TASK TO CARRY OUT
From the records that follow, copy every line that contains the word "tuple".

Dataset entries
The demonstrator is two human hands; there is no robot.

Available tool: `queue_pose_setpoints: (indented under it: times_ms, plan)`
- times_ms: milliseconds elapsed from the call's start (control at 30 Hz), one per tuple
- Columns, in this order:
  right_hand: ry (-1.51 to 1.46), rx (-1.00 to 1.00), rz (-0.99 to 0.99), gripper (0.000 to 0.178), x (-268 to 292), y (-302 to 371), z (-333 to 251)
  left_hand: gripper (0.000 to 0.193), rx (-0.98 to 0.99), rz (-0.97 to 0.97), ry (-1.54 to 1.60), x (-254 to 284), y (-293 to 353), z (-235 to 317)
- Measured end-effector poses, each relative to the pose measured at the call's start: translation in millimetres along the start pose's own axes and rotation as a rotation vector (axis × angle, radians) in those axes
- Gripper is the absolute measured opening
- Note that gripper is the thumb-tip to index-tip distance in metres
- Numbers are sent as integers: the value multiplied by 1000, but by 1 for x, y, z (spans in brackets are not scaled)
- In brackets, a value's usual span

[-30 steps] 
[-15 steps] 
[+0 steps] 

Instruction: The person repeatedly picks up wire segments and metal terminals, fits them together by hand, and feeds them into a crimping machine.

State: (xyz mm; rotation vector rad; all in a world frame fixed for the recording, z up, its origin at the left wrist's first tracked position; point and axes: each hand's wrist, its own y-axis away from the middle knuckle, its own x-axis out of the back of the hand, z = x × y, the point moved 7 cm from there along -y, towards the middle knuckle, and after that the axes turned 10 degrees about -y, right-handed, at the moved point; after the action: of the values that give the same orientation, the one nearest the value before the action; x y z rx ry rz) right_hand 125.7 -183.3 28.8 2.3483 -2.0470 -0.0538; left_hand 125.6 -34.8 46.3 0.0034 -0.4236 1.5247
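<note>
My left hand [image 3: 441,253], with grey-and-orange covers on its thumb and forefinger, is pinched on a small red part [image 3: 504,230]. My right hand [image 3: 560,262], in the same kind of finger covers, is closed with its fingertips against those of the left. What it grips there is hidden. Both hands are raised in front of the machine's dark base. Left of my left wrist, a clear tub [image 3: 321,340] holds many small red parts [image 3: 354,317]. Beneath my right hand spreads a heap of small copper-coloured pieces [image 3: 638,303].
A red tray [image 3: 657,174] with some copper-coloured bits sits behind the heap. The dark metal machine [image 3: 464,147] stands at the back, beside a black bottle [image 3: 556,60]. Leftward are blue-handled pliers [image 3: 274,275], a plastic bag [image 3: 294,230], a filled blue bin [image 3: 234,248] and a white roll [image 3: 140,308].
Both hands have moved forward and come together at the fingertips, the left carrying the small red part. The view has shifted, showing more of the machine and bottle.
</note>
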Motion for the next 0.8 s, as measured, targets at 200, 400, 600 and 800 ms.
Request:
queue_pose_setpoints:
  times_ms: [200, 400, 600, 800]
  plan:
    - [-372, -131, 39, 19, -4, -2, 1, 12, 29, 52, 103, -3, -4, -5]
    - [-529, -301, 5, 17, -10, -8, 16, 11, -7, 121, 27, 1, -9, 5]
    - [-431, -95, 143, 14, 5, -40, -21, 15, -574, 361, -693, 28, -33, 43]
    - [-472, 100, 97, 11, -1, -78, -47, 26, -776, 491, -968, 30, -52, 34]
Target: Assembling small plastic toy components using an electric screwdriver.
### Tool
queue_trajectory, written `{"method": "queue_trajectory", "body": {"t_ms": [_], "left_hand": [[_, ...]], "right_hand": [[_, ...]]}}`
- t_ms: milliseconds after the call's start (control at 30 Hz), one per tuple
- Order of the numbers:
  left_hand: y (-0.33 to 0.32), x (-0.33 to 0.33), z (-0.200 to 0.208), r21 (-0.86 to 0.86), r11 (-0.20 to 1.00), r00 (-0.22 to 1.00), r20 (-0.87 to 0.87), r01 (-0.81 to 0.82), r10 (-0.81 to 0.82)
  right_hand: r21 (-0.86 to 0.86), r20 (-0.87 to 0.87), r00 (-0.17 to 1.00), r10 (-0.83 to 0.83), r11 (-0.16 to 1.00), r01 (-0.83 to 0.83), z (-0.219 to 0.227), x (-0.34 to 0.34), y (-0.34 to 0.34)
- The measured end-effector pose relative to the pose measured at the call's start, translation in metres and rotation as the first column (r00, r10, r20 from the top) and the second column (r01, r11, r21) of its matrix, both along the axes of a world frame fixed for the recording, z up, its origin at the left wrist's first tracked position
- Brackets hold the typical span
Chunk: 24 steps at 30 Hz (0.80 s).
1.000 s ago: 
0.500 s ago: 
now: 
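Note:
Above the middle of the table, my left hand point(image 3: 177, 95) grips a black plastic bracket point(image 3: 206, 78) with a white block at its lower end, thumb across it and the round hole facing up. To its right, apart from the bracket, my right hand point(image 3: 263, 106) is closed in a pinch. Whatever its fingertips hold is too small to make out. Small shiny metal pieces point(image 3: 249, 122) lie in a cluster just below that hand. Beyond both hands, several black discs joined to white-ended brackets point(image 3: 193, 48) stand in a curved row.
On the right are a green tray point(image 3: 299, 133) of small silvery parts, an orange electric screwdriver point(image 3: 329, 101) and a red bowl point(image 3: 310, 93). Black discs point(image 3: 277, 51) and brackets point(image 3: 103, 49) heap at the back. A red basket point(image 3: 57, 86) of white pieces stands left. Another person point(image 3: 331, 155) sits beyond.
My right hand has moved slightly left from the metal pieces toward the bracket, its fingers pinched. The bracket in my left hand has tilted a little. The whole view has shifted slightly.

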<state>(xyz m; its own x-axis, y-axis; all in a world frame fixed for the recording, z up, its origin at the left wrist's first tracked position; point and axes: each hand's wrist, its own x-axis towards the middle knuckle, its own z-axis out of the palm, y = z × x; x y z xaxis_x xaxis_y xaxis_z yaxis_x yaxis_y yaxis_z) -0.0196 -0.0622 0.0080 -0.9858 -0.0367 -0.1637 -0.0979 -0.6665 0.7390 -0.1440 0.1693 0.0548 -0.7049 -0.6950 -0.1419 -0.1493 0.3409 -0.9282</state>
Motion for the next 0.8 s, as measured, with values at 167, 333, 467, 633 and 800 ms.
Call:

EXPECTED ANSWER
- times_ms: milliseconds elapsed from the call's start (control at 30 Hz), one per tuple
- t_ms: milliseconds after the call's start (control at 30 Hz), one per tuple

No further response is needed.